§ **Work request**
Your job with the data below: print everything from the line that holds "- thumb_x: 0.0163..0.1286" down to the line that holds "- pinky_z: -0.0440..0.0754", ends included, exactly, and nothing else.

_ _ _ _ _

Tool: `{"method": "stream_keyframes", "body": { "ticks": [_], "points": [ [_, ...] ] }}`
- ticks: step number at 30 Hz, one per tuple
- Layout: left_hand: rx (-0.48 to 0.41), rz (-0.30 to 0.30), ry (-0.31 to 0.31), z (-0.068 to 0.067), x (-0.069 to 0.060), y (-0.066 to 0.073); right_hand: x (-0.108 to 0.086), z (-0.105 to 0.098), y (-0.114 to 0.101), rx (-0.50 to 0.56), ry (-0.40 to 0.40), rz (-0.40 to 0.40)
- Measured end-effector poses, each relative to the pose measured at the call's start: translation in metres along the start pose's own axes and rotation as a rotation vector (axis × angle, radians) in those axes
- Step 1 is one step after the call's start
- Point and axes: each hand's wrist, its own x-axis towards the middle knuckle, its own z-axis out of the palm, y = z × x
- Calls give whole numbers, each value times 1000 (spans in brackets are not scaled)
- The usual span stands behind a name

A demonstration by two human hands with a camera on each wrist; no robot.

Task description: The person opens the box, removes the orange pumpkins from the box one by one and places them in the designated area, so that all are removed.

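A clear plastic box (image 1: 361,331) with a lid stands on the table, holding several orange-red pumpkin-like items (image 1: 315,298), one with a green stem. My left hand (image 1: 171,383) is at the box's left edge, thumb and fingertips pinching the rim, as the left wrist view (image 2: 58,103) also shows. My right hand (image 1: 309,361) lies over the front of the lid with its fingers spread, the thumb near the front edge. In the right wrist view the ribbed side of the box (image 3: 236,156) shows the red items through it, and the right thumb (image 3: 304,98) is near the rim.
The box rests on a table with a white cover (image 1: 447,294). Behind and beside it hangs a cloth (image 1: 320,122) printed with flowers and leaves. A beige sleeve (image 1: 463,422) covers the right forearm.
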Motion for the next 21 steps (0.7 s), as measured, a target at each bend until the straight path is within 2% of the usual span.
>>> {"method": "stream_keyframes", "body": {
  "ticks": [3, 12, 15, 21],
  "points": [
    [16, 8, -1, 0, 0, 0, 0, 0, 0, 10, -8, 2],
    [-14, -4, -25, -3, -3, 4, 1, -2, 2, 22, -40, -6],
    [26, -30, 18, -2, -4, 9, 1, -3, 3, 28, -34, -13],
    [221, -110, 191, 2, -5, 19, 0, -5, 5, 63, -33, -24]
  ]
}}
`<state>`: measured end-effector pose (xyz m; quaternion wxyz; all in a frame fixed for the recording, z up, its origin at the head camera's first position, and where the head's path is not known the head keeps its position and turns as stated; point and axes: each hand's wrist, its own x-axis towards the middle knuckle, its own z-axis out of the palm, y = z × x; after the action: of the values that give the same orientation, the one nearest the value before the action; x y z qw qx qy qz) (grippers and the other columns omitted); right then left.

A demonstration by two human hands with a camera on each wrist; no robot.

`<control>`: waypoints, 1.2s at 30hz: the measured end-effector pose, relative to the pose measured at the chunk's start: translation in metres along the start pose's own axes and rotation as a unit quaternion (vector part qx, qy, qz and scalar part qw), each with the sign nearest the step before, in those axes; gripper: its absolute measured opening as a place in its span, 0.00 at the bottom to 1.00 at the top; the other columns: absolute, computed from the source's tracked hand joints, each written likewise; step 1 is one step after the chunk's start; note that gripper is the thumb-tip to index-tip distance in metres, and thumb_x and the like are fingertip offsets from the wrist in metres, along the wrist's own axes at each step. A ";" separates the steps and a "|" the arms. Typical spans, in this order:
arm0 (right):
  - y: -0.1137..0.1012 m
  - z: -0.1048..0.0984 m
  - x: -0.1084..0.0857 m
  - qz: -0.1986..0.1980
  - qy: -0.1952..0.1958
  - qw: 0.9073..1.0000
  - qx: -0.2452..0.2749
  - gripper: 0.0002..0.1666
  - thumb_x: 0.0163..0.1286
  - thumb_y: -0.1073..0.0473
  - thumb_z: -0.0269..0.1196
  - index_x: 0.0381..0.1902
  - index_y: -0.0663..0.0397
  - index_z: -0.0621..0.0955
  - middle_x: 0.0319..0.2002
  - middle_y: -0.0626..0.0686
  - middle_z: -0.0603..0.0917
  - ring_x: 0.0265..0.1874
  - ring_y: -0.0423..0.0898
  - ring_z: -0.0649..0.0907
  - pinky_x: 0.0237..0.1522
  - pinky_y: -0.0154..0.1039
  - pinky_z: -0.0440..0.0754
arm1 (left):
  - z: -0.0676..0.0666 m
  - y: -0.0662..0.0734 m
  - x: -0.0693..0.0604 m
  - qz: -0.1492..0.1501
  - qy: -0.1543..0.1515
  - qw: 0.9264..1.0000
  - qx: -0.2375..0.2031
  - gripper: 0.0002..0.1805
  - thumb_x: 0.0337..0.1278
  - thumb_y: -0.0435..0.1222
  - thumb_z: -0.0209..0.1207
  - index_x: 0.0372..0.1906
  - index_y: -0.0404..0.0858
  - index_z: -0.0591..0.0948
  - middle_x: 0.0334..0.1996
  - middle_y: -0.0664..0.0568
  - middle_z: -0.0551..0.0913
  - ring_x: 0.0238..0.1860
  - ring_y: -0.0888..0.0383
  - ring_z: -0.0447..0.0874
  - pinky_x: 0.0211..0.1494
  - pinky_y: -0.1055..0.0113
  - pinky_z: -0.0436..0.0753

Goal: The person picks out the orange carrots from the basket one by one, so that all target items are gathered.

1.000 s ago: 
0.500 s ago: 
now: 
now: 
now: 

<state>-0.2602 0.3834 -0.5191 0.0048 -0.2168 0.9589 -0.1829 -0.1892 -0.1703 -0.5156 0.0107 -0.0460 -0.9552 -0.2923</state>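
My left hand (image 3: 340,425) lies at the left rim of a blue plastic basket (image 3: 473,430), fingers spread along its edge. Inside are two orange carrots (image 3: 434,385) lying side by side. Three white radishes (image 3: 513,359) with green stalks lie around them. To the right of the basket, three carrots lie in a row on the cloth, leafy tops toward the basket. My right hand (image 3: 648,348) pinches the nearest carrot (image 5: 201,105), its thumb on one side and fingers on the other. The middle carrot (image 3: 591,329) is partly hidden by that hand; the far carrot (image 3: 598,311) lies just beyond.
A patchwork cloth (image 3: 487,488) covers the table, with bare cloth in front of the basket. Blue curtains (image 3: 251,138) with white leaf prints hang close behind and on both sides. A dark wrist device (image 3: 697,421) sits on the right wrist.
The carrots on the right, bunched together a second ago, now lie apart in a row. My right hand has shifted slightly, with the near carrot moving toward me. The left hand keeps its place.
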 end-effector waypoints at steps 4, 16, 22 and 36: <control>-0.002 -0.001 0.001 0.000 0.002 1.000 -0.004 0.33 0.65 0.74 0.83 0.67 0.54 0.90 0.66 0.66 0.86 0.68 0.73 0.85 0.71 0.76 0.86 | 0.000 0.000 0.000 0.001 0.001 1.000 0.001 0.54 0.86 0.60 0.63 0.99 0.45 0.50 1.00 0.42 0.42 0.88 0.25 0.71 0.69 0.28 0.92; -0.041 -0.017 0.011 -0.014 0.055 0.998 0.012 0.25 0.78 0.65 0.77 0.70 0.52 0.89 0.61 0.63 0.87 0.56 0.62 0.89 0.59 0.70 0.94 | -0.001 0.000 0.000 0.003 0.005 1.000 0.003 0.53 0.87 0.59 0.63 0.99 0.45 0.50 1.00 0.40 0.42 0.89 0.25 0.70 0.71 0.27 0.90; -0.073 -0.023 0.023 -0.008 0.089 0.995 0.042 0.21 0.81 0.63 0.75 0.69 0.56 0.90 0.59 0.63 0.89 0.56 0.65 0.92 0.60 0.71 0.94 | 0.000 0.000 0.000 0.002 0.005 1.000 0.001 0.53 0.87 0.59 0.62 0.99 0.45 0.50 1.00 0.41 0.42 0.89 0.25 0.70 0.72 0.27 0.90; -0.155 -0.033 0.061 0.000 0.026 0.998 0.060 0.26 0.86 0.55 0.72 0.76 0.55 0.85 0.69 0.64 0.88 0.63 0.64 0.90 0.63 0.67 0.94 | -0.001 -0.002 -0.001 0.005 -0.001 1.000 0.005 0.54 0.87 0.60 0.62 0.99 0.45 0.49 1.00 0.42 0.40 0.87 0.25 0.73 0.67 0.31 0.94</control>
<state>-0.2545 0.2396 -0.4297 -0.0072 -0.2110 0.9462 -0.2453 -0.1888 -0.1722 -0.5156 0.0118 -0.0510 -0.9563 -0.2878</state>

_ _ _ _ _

§ **Completed exercise**
  - thumb_x: 0.0163..0.1286
  - thumb_y: -0.1073..0.0473
  - thumb_z: -0.0269..0.1196
  - index_x: 0.0381..0.1902
  - index_y: -0.0663..0.0397
  - index_z: -0.0621..0.0955
  - middle_x: 0.0319..0.2002
  - middle_y: -0.0626..0.0686
  - middle_z: -0.0603..0.0917
  - ring_x: 0.0265..0.1874
  - ring_y: -0.0423..0.0898
  - ring_z: -0.0649..0.0907
  - pinky_x: 0.0237..0.1522
  - pinky_y: -0.0154..0.1039
  - pinky_z: -0.0440..0.0754

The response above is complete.